A new computational approach to recognizing chaos
Chaos isn’t always bad for technology, in fact it can have several useful applications if it can be detected and identified.
Chaos and its chaotic dynamics are prevalent in nature and through manufactured devices and technology. Although chaos is generally seen as a negative, something to remove from systems to keep them running optimally, there are circumstances where chaos can be a benefit and may even have important applications.
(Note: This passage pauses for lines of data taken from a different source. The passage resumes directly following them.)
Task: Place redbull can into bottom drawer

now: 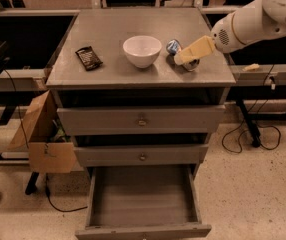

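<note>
The redbull can (173, 46) lies on its side on the grey cabinet top (108, 69), just right of the white bowl (142, 50). My gripper (183, 58) reaches in from the right on a white arm. Its cream-coloured finger (195, 50) lies over the can, and only the can's blue end shows. The bottom drawer (142, 199) is pulled out below, and its grey floor is bare.
A dark flat snack wrapper (88, 57) lies at the left of the cabinet top. Two shut drawer fronts with round knobs (142, 121) sit above the open drawer. A cardboard box (40, 139) hangs at the cabinet's left. Cables (248, 139) lie on the floor at the right.
</note>
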Available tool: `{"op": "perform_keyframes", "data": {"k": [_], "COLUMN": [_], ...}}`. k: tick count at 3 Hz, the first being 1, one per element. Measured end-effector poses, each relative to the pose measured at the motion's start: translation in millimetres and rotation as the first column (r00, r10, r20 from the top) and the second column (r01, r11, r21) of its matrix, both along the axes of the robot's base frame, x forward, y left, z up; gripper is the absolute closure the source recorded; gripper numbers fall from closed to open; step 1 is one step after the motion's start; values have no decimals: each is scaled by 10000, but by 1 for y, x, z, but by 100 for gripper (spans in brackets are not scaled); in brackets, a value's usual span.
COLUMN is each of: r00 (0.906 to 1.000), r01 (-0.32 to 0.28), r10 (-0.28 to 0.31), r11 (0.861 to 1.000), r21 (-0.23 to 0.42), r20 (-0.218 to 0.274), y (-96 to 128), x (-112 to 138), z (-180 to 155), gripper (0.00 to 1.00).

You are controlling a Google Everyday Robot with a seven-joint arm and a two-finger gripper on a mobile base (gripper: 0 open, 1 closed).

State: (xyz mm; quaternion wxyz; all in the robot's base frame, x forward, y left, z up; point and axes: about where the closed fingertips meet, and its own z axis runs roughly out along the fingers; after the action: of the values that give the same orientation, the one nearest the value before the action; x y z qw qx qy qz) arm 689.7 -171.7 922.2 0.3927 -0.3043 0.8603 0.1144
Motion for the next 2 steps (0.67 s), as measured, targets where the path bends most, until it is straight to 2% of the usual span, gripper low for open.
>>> {"op": "perform_keyframes", "data": {"k": [2], "r00": [9986], "r01": [526], "r10": [-518], "r11": [9966], "r21": [632], "r20": [-137], "y": [9], "x": [19], "z": [-32], "gripper": [0]}}
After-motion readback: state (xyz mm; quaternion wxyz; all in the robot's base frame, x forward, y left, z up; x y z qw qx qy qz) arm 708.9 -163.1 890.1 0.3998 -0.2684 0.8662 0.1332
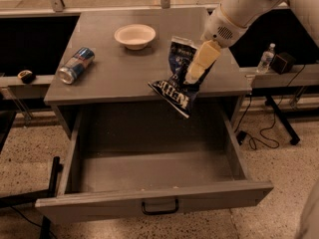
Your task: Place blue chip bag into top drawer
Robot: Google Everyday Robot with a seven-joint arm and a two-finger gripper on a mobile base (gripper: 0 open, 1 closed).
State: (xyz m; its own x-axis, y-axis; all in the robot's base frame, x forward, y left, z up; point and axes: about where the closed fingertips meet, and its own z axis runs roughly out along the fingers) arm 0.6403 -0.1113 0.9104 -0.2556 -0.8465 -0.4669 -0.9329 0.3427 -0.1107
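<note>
The blue chip bag (175, 86), dark navy foil with white lettering, lies on the grey cabinet top at its front edge, right of centre. Its lower corner hangs over the open top drawer (154, 203). The drawer is pulled far out, with a flat grey front panel and a small black handle (159, 206); its inside shows nothing in it. My gripper (198, 67), cream-coloured on a white arm coming from the upper right, sits over the bag's upper right part, touching or just above it.
A white bowl (134, 36) stands at the back middle of the cabinet top (114, 73). A blue-and-silver drink can (75, 65) lies on its side at the left. A water bottle (266, 58) and cables are on the right, beyond the cabinet.
</note>
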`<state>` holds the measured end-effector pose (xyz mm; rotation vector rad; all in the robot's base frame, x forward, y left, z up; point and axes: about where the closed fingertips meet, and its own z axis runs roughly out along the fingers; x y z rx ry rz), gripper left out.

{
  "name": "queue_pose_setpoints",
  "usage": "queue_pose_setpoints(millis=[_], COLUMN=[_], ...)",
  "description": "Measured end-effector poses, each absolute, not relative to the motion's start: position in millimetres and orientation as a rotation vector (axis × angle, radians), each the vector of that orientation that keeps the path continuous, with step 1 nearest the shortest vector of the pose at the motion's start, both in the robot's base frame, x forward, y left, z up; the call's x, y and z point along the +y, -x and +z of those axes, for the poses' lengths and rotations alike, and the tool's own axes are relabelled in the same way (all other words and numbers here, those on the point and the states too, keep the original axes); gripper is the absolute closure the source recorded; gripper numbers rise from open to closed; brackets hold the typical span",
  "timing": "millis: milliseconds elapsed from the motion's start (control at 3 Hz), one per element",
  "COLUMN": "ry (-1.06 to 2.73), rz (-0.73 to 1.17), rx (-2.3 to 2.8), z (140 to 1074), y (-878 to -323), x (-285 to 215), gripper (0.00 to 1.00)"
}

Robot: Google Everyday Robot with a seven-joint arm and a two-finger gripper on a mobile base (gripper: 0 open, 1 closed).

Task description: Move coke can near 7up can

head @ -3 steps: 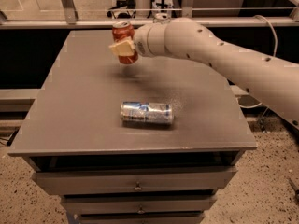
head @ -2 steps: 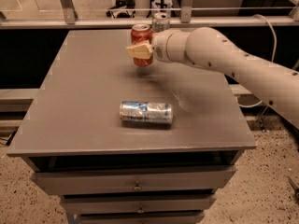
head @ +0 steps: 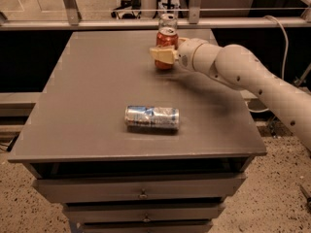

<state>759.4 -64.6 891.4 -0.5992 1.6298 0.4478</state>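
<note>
The red coke can [head: 166,41] stands upright near the far edge of the grey table [head: 87,106]. My gripper [head: 163,55] reaches in from the right and is shut on the coke can's lower half. The 7up can [head: 167,21], silver-grey, stands upright right behind the coke can at the table's far edge; only its top shows above the coke can. The two cans look close together or touching.
A silver can with blue markings [head: 152,118] lies on its side in the front middle of the table. My white arm [head: 252,76] crosses the table's right side. A rail [head: 97,24] runs behind the far edge. Drawers [head: 141,193] sit below the tabletop.
My gripper has carried the coke can to the right along the far part of the table, ending in front of the 7up can. The lying can has not moved.
</note>
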Motion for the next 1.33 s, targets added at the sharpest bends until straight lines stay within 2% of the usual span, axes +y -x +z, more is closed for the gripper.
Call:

Hence a growing interest in the detection and classification of chaos in systems.
A new article published in EPJ B written by Dagobert Wenkack Liedji and Jimmi Hervé Talla Mbé from the Condensed Matter, Electronics and Signal Processing Research Unit, Department of Physics, University of Dschang, Cameroon, and Godpromesse Kenné, from the Laboratory of Automatic Control and Applied Computer Science, Department of Electrical Engineering, IUT-FV Bandjoun, University of Dschang, Cameroon proposes to use nonlinear node lag-based reservoir computer to identify chaotic dynamics.
In the article, the authors show that the classification capabilities of this system are robust with an accuracy of more than 99%. By examining the effect of time series length on method performance, they found greater accuracy achieved when the nonlinear single-node lag-based reservoir computer was used with short time series. chronological.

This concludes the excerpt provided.